Milind mengalihkan tatapannya dari mata Tala, merasa tak nyaman dengan ungkapannya. Seolah Nistalit sebentuk barang yang dapat dimanfaatkan. Tala memandang sosok di hadapannya dengan teliti. Andai ia punya anak perempuan!
"Apa yang kau pikirkan tentang Nistalit perempuan itu?" tanya Tala.
"Apa maksud Paduka?" Milind memicingkan mata, tak mengerti.
"Nistalit perempuan yang membunuh anakku," Tala tetiba menjadi dingin, namun tetap mencoba menahan diri. "Aku orang yang tak gegabah melampiaskan kebencian, Milind."
"Bila Paduka ingin membalas dendam, lakukan itu pada hamba," Milind berkata. "Hamba yang melindungi mereka di Girimba, hamba juga yang mengelabui Ratu Gayi hingga berkenan memberikan mantra."
Tala menggertakkan geraham.
"Kau membela Nistalit perempuan itu sebab melihat ia punya sesuatu yang tak kalian miliki. Bukankah begitu?" Tala melempar tuduhan.
Milind menarik napas.
"Kau…ingin memiliki Nistalit bagi dirimu sendiri?" melanjutkan sindiran.
Milind berkata tegas, "Hamba rasa ini sudah keterlaluan, Paduka."
"Aku pernah membunuh Nistalit dengan tanganku sendiri, Milind," Tala makin mendekati Milind. "Darah mereka panas, tubuh mereka hangat. Dapat kurasakan ketika perlahan nyawa menghilang dari napas mereka."

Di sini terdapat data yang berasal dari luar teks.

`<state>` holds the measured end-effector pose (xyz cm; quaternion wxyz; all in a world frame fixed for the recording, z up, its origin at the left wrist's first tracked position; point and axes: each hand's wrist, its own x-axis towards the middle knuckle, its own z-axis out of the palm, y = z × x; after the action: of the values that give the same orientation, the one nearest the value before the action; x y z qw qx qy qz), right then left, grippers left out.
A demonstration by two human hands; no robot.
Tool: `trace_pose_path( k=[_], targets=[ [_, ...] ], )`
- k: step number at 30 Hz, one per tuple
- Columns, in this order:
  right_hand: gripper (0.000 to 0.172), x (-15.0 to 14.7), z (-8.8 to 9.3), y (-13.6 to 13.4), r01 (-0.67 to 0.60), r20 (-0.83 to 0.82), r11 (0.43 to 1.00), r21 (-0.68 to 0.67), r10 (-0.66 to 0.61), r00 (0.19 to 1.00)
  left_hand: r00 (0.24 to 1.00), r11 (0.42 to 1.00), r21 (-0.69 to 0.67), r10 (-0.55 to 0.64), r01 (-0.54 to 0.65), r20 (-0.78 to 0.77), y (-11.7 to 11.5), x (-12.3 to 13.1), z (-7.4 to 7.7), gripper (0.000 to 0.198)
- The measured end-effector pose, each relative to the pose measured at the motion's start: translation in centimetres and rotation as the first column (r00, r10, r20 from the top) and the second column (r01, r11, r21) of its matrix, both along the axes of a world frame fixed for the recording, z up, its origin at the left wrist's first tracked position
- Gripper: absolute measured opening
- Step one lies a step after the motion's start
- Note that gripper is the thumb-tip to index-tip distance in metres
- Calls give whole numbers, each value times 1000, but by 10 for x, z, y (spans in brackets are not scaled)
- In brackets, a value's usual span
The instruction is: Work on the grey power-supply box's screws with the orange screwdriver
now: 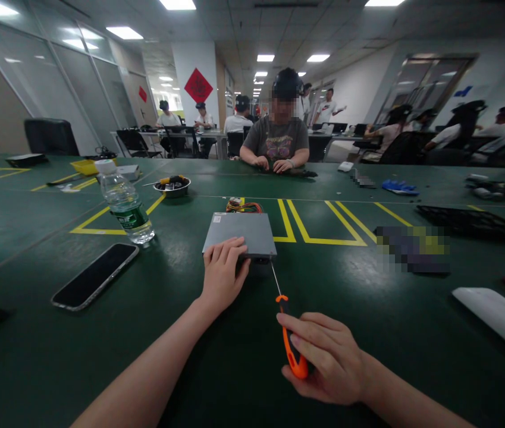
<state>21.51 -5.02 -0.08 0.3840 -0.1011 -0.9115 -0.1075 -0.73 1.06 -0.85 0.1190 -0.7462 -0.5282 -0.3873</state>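
A flat grey metal computer power supply (247,229) lies on the green table, its socket side facing me. Behind it a bundle of coloured cables (244,205) spreads out. My left hand (225,270) grips the box at its near left part, fingers over the top and thumb along the front side. An orange and black screwdriver (294,356) is held by its handle in my right hand (328,356). Its thin shaft points away from me, and the tip meets the near right corner of the power supply. The screw there is too small to make out.
To the left stand a water bottle (125,202) and a phone (96,276). Behind them is a metal bowl (176,189) of small parts. A white object (497,318) and a black panel (470,223) lie right. A co-worker (279,139) sits opposite, hands on the table.
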Motion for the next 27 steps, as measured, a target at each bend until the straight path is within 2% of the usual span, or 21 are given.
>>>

Milind mencoba tak meloloskan pedang Dahat dari sarungnya.
"Tubuh mereka berbeda dengan Akasha dan Pasyu yang dingin," bisik Tala di telinga Milind. "Tubuh Nistalit…subur. Mereka bisa memberi kita pasukan yang banyak dan kuat."
"Bahkan Akasha dan Pasyu bila menikah harus seizin pandhita," desis Milind. "Bagaimana Tuan berpikir untuk mengawini Nistalit?"
"Sudah kukatakan," Tala kembali berbisik, "tubuh mereka hangat, Milind. Keturunan kita akan berbeda ketika benih tumbuh di rahim Nistalit."
"Yang Mulia Raja Tala!"
Tala tertawa ringan, "Kau marah? Kenapa? Karena aku benar menebak pikiranmu?!"
Milind merasakan tubuhnya gemetar ketika condong ke depan, seolah ingin melepaskan pukulan. Tala mengangkat tangannya ke atas, membuat Milind seketika terhenti dengan tubuh bagai terajam ribuan jarum.
"Jangan main-main denganku, Milind," Tala berujar, berdiri tegak di hadapan Milind yang membungkuk menahan sakit. "Setiap kali berhadapan dengan bangwasan Vasuki, kau akan merasakan sakit seperti ini. Kau pasti pernah merasakannya! Sejak tombak kristal Aswa menancap di tubuhmu dengan mantra sakti Vasuki. Di mana lagi kau pernah merasakannya? Girimba? Saat para pangeranku mengejarmu?!"
Tala mendekatkan pandangannya pada wajah Milind yang pias menahan sakit.
"Kau milikku sekarang, Milind banna Wanawa!"